Using the records below, write out again exactly the lines that begin at the line containing "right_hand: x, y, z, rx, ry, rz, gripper" and end at the line containing "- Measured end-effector", and no other lines.
□ □ □
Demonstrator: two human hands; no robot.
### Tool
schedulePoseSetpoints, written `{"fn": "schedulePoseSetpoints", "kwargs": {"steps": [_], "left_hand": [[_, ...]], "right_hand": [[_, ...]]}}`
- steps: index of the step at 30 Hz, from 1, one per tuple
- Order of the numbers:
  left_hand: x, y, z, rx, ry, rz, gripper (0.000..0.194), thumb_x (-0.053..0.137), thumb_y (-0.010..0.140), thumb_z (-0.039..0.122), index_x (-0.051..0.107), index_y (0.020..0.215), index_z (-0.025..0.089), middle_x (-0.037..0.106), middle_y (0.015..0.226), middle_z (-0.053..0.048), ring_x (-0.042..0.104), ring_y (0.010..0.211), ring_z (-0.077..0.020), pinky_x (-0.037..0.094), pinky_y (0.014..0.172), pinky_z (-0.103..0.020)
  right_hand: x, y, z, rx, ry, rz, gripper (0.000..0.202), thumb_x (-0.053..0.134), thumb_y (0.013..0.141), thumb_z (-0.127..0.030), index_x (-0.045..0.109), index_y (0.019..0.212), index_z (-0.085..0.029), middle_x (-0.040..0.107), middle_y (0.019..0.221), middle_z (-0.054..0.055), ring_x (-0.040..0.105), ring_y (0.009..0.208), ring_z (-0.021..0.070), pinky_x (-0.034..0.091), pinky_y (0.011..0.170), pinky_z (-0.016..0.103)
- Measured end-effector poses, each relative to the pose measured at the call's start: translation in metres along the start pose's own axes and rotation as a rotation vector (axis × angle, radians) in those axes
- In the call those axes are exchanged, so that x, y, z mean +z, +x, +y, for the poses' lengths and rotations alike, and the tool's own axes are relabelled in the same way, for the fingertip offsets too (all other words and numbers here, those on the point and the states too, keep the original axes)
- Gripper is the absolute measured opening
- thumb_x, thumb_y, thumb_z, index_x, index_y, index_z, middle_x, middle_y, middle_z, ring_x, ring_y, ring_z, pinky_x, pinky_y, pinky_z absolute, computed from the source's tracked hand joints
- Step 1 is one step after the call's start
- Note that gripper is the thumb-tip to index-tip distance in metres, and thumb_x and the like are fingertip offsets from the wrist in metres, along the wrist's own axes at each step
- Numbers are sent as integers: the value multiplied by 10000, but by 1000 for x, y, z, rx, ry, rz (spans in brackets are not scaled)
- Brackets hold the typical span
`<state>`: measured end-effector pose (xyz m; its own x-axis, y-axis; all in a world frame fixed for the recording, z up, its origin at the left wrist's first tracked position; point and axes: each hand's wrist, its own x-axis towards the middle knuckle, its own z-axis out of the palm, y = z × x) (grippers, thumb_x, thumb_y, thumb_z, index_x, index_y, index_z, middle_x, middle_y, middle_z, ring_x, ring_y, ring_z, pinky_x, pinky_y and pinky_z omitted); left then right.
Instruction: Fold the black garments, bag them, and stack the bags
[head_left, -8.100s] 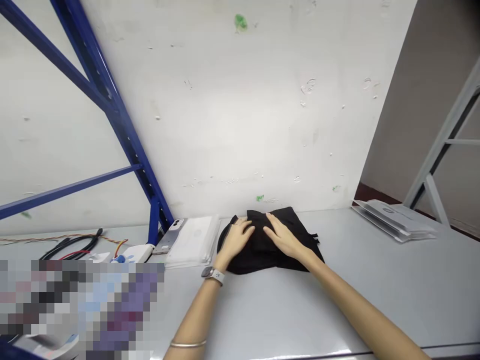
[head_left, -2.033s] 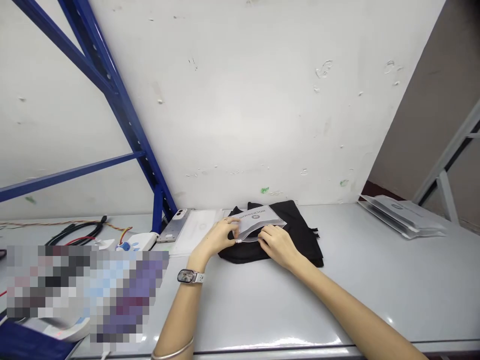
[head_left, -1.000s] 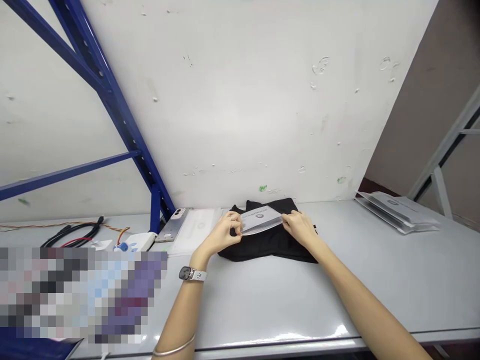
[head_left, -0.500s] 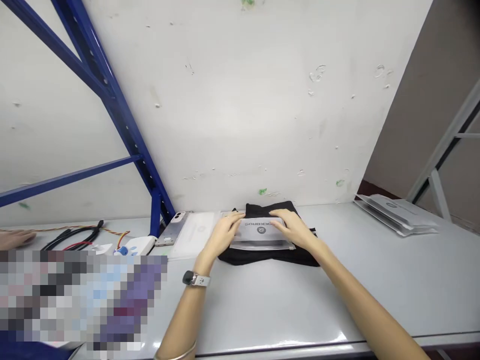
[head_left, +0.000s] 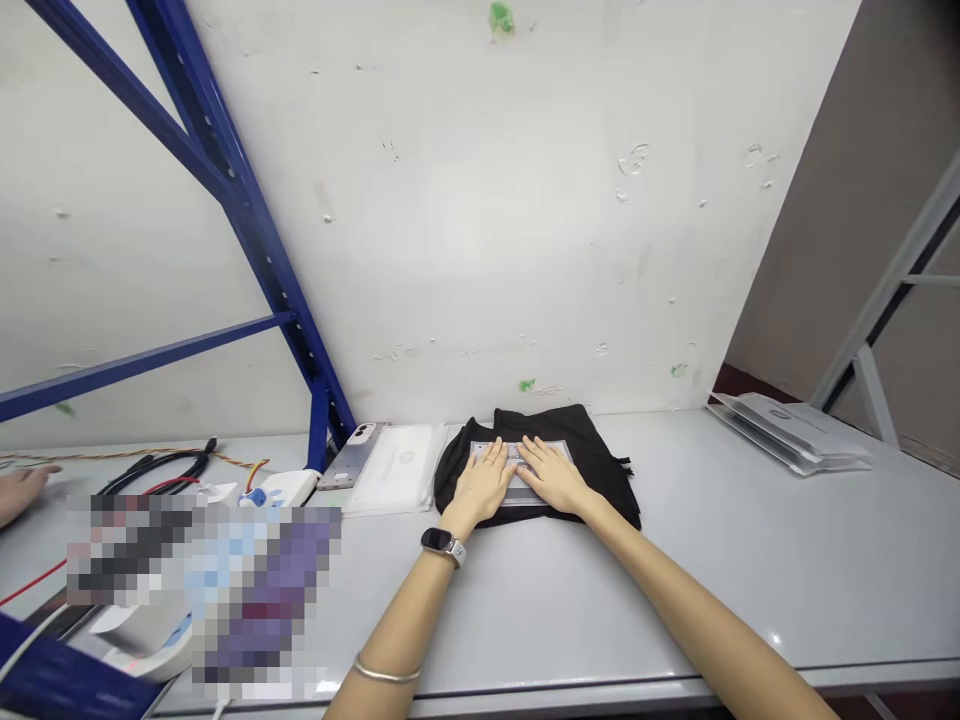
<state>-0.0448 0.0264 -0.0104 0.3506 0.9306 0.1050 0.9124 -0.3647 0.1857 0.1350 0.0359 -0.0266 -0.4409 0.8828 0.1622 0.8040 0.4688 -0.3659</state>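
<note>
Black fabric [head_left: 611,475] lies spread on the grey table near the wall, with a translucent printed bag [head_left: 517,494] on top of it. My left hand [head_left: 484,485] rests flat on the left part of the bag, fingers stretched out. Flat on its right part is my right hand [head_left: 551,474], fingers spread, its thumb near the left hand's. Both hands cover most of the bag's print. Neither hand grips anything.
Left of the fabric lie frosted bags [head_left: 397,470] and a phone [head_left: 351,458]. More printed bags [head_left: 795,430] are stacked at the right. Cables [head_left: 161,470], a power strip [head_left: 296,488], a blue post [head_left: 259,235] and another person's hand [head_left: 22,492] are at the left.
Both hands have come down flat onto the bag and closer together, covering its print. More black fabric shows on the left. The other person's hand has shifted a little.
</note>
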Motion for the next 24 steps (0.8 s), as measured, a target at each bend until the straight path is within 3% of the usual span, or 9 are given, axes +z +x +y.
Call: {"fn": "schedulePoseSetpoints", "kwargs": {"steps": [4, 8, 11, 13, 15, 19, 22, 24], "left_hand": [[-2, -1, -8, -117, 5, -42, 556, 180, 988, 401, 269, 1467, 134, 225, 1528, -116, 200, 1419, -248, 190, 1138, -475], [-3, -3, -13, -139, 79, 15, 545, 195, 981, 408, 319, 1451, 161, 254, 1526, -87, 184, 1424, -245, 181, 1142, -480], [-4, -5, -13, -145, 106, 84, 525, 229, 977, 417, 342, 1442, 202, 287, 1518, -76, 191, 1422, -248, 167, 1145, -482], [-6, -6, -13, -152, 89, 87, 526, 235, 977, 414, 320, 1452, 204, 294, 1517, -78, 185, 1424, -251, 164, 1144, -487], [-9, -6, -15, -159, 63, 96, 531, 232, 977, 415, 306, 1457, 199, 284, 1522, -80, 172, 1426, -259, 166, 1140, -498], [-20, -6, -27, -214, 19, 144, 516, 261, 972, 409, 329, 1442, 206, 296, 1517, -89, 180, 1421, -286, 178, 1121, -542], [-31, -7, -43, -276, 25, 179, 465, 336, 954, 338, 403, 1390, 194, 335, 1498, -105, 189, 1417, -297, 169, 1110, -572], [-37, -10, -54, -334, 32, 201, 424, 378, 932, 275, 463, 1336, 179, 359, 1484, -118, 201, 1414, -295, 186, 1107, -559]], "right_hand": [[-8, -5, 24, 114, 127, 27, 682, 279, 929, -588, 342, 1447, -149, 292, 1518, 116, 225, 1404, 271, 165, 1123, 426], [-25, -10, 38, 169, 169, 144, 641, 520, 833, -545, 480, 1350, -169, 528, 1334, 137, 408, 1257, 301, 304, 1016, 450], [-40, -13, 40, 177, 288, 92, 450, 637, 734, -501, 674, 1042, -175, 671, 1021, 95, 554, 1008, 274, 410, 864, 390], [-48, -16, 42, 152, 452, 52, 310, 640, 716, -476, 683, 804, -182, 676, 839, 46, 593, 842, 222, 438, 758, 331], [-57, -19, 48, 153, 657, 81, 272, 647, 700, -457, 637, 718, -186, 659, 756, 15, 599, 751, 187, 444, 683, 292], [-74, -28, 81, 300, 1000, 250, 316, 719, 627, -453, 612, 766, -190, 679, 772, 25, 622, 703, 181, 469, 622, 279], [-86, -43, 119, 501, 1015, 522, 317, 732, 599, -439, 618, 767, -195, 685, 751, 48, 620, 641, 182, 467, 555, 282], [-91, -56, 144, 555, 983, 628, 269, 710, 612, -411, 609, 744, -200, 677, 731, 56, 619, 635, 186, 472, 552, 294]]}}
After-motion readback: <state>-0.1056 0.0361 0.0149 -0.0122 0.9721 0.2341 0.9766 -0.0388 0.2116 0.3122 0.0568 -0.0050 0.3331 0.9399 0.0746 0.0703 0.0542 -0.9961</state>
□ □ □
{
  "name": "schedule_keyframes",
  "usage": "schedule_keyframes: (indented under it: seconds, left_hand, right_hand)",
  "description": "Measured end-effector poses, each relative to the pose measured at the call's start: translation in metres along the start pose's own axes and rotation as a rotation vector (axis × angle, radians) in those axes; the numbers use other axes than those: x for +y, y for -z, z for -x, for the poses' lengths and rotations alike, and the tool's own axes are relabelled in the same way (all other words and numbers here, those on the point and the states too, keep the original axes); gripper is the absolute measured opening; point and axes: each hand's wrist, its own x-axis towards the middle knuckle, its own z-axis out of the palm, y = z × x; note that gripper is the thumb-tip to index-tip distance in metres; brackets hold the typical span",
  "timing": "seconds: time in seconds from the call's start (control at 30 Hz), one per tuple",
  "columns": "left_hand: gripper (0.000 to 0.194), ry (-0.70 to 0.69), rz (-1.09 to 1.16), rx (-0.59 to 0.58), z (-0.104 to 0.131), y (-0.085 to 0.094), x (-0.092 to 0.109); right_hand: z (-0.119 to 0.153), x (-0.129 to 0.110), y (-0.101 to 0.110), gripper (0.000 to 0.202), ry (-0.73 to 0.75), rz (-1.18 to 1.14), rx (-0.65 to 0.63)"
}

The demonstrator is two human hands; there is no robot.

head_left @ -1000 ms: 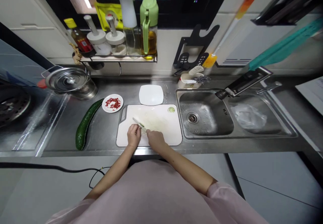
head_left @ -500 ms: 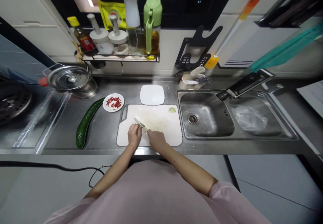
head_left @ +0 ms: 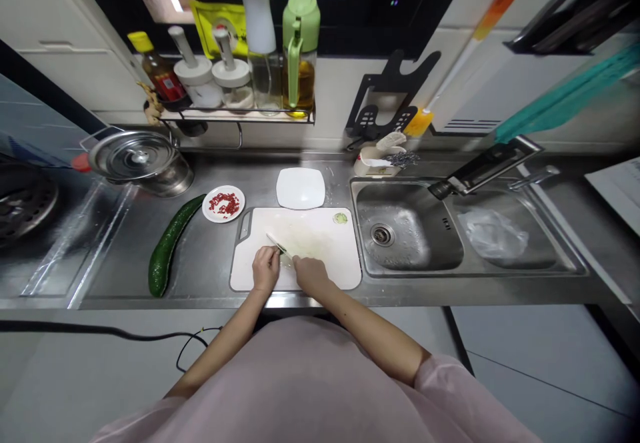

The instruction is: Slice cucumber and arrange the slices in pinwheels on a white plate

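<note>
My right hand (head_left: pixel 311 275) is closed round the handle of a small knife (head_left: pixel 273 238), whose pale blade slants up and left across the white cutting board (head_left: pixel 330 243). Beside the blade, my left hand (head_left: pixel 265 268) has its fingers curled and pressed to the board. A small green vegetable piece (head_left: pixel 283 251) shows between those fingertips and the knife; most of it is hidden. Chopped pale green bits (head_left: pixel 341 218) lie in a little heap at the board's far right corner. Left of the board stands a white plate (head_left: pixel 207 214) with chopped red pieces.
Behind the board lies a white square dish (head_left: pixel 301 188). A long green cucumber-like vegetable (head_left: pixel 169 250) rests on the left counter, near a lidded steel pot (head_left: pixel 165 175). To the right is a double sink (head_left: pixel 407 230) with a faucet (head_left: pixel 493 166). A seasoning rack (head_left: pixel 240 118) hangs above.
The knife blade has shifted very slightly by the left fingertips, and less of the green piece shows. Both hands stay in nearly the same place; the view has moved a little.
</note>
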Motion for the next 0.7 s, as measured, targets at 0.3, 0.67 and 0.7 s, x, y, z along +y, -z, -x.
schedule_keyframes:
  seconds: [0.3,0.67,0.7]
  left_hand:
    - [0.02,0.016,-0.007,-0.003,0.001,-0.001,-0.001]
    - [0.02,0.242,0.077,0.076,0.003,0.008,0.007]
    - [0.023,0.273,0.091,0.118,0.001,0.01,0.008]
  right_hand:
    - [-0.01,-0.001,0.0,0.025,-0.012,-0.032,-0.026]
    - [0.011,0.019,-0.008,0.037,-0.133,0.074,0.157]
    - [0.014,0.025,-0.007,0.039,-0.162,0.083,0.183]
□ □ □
(Exercise response)
  right_hand: x, y, z, rx, ry, rz, gripper (0.000..0.202), thumb_x (-0.053..0.134), thumb_y (0.013..0.141), thumb_z (-0.127..0.030), index_x (-0.045..0.109), index_y (0.019..0.212), index_z (-0.085..0.029), middle_x (-0.040..0.107), middle_y (0.019..0.221), middle_z (-0.054..0.055), ring_x (-0.040..0.105), ring_y (0.009..0.208), ring_z (-0.021..0.070), pinky_x (-0.034..0.091), pinky_y (0.011..0.170), pinky_z (-0.016..0.103)
- Measured end-effector poses, each relative to the pose measured at the call's start: translation in metres along the start pose's own axes and rotation as a rotation vector (axis × angle, radians) in those axes

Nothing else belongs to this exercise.